Komunikasi di Bawah Laut
Di planet biru, spesies yang hidup dalam kelompok harus saling berkomunikasi dan berbagi informasi satu sama lain.
Sebagai manusia, kita mengandalkan dua bentuk komunikasi utama: bahasa dan tulisan. Otak manusia yang cerdas dan organ pengartikulasi yang fleksibel memungkinkan kita untuk berbicara dan mengekspresikan diri dengan bebas, sedangkan tangan memungkinkan kita untuk menuliskan ide-ide unik.
Namun, untuk "mahluk laut" yang hidup di dunia bawah air, bahasa dan tulisan bukanlah alat yang tersedia untuk bersosialisasi. Jadi, bagaimana mereka dapat saling berkomunikasi?
Di antara spesies mamalia, cetacea menonjol karena kemampuan komunikasi mereka yang luar biasa. Makhluk cerdas ini adalah makhluk terpandai di lautan, di mana ilmuwan menemukan bahwa mereka menggunakan serangkaian sinyal akustik mirip peluit untuk berkomunikasi satu sama lain.
Cetacea memiliki kosakata kaya dan keterampilan komunikasi yang sangat baik, sehingga mereka dijuluki sebagai "penghuni laut yang bijaksana".
Humpback whale, misalnya, dikenal karena kemampuan bernyanyinya dan dapat bernyanyi selama 22 jam secara terus-menerus. Lagu mereka berisi beragam "kata-kata" dan lebih banyak digunakan untuk mengidentifikasi jenis kelamin dan menjaga kontak dalam komunitas mereka.
Paus biru adalah spesies yang dapat ditemukan di banyak samudera utama dunia, termasuk Antartika, Atlantik, India, dan Samudera Pasifik. Sayangnya, populasi mereka telah berkurang karena perburuan besar yang terjadi antara abad ke-17 dan ke-20, serta gangguan terbaru dalam habitat alami mereka.
Paus biru berkomunikasi menggunakan frekuensi terendah dari rekaman cetacean, mengeluarkan raungan dan tangisan yang keras dan rendah yang dapat didengar dari jarak jauh. Panggilan "sinking" ini mengandung 11 jenis suara yang berbeda, dengan rentang frekuensi antara 107 Hz hingga 21 Hz atau lebih rendah. Sayangnya, rentang frekuensi ini juga digunakan oleh banyak suara buatan manusia, beberapa contohnya seperti mesin kapal, sonar aktif frekuensi rendah, array senjata udara seismik, dan aktivitas eksplorasi minyak lainnya. Pertanyaannya, apa dampak suara ini pada hewan laut tersebut?

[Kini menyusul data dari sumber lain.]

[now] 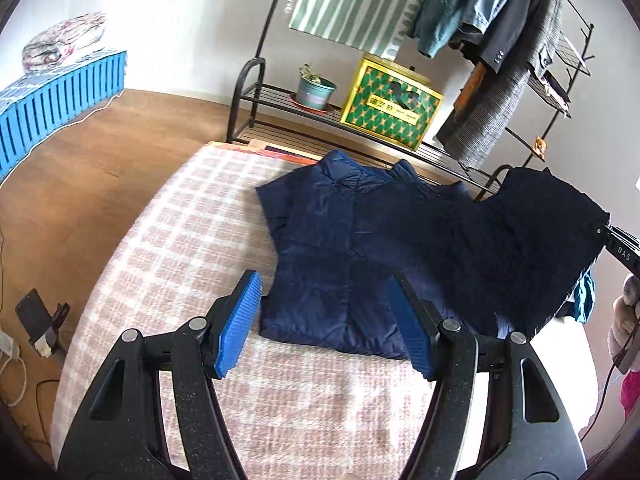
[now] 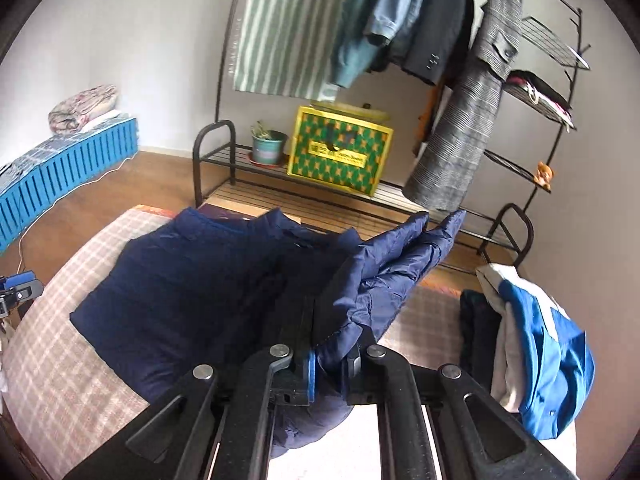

Paus biru secara alami adalah hewan penyendiri, seringkali melakukan perjalanan ribuan mil seorang diri atau dalam kelompok kecil. Namun, mereka berkomunikasi secara teratur, dan semakin banyak bukti bahwa gangguan suara buatan manusia yang sudah mengganggu kegiatan vital dalam kehidupan mereka, seperti makan, berkembang biak, navigasi, dan komunikasi. Hal ini terutama menakutkan bagi spesies yang hampir punah.
Untuk memperparah masalah ini, pengiriman global di perairan yang dihuni oleh paus biru semakin meningkat. Misalnya, pada September 2013 dan Oktober 2014, konferensi Lingkaran Arktik yang diadakan di Reykjavik mencatat bahwa 60 kapal berlayar melalui Northwest Passage (antara benua Amerika Utara dan kepulauan Arktik) pada musim panas 2013, dengan beberapa rute kapal lainnya sudah direncanakan. Selain itu, pengamatan paus telah menjadi daya tarik wisata populer, yang mengarah pada peningkatan jumlah kapal dalam kumpulan habitat paus biru.
Hasilnya, lebih banyak kapal membawa lebih banyak kebisingan bawah air. Untuk mengelola dan mengurangi ancaman terhadap kelangsungan hidup paus, sangat penting untuk lebih memahami bagaimana, mengapa, dan di mana paus biru dapat berkomunikasi, dan sejauh mana kebisingan mesin kapal akan memengaruhi kehidupan mereka.